THE DATA
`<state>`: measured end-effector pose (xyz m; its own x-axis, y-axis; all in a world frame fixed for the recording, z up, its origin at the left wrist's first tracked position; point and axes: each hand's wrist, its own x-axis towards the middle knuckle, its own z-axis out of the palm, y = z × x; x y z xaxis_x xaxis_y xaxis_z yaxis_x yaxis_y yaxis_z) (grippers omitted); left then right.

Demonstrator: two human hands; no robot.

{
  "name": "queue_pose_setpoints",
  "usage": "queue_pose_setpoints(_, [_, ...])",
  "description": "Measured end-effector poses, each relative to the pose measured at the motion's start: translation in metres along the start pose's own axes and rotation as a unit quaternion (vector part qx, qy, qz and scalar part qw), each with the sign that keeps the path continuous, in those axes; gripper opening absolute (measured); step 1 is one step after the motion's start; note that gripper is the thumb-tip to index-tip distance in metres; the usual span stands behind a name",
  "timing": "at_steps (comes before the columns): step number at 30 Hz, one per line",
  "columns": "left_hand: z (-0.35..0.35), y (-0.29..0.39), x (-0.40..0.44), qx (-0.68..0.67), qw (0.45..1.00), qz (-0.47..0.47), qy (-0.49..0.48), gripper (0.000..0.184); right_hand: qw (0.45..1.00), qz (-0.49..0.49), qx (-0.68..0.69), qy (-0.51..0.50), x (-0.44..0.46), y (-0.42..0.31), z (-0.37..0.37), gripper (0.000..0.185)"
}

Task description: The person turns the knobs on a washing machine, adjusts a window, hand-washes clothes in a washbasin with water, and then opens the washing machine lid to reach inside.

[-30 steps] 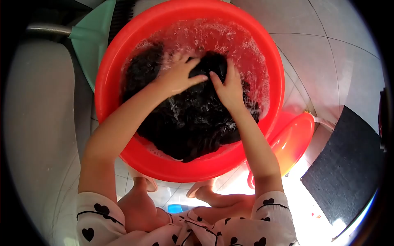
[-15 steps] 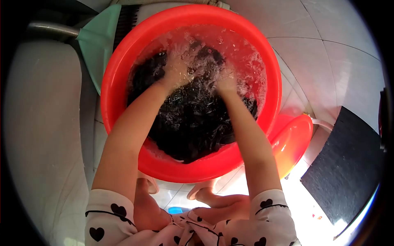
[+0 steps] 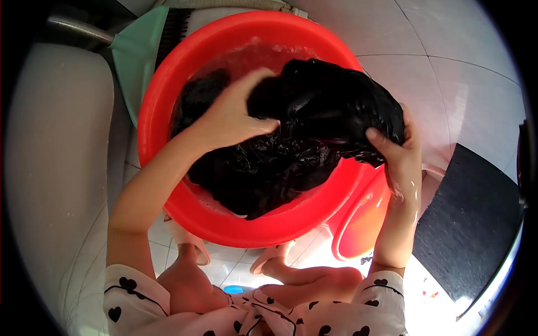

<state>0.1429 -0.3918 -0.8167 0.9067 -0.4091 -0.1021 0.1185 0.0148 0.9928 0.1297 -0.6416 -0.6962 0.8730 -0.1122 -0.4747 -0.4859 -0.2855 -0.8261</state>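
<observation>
A big red basin (image 3: 263, 238) holds soapy water and soaked black cloth (image 3: 258, 173). Part of the black cloth is lifted above the water and stretches over the basin's right rim. My right hand (image 3: 399, 143) grips the raised cloth at its right end, thumb on top and fingers behind. At the left end of that raised part, my left hand (image 3: 241, 106) is wrapped round the cloth, its thumb along the near side. More dark cloth lies in the water beside my left wrist.
A smaller red basin (image 3: 358, 229) stands on the tiles at the right. Beyond it lies a black mat (image 3: 471, 218). A green dustpan (image 3: 137, 56) is at the upper left, near a pale curved surface (image 3: 56, 168). My feet are below the basin.
Both hands have come up out of the water. The right hand has moved right, past the rim, drawing black cloth with it; the left holds the other end over the basin.
</observation>
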Motion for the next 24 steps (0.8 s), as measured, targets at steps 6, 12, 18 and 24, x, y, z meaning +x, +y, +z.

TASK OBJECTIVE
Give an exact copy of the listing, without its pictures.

SOLUTION TO THIS TASK
`<state>`: measured end-effector pose (xyz m; its own x-axis, y-axis; all in a world frame fixed for the recording, z up, its origin at the left wrist's first tracked position; point and axes: each hand's wrist, its own x-axis towards the middle knuckle, its own z-axis out of the palm, y = z × x; x y z xaxis_x xaxis_y xaxis_z yaxis_x yaxis_y yaxis_z) (grippers omitted); left then right.

Demonstrator: two human hands; no robot.

{
  "name": "queue_pose_setpoints",
  "usage": "queue_pose_setpoints(_, [_, ...])",
  "description": "Measured end-effector poses, each relative to the pose measured at the motion's start: translation in metres along the start pose's own axes and rotation as a unit quaternion (vector part qx, qy, qz and scalar part qw), each with the sign that keeps the path continuous, in those axes; gripper opening absolute (measured); step 1 is one step after the motion's start; note that gripper is the thumb-tip to index-tip distance in metres; the usual span stands behind a name",
  "timing": "at_steps (comes before the columns): step number at 30 Hz, one per line",
  "columns": "left_hand: z (-0.35..0.35), y (-0.29..0.39), x (-0.40..0.44), qx (-0.68..0.67), qw (0.45..1.00), qz (-0.47..0.47), qy (-0.49..0.48), gripper (0.000..0.184); right_hand: qw (0.45..1.00), qz (-0.49..0.49), qx (-0.68..0.69), qy (-0.51..0.50), x (-0.44..0.46), y (-0.42..0.31), z (-0.37..0.37), gripper (0.000..0.185)"
}

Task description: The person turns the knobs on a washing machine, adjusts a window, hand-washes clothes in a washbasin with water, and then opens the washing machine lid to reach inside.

[-30 steps] 
[-15 steps] 
[+0 steps] 

<state>0.1429 -0.3918 -0.8167 0.9067 -0.4091 -0.1021 0.1185 0.0148 0.9928 0.1297 -0.6416 -0.6962 0.8730 -0.1122 -0.4747 -0.4859 -0.2855 -0.8261</state>
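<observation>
A big red basin (image 3: 263, 238) holds soapy water and soaked black cloth (image 3: 258, 173). Part of the black cloth is lifted above the water and stretches over the basin's right rim. My right hand (image 3: 399, 143) grips the raised cloth at its right end, thumb on top and fingers behind. At the left end of that raised part, my left hand (image 3: 241, 106) is wrapped round the cloth, its thumb along the near side. More dark cloth lies in the water beside my left wrist.
A smaller red basin (image 3: 358, 229) stands on the tiles at the right. Beyond it lies a black mat (image 3: 471, 218). A green dustpan (image 3: 137, 56) is at the upper left, near a pale curved surface (image 3: 56, 168). My feet are below the basin.
Both hands have come up out of the water. The right hand has moved right, past the rim, drawing black cloth with it; the left holds the other end over the basin.
</observation>
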Motion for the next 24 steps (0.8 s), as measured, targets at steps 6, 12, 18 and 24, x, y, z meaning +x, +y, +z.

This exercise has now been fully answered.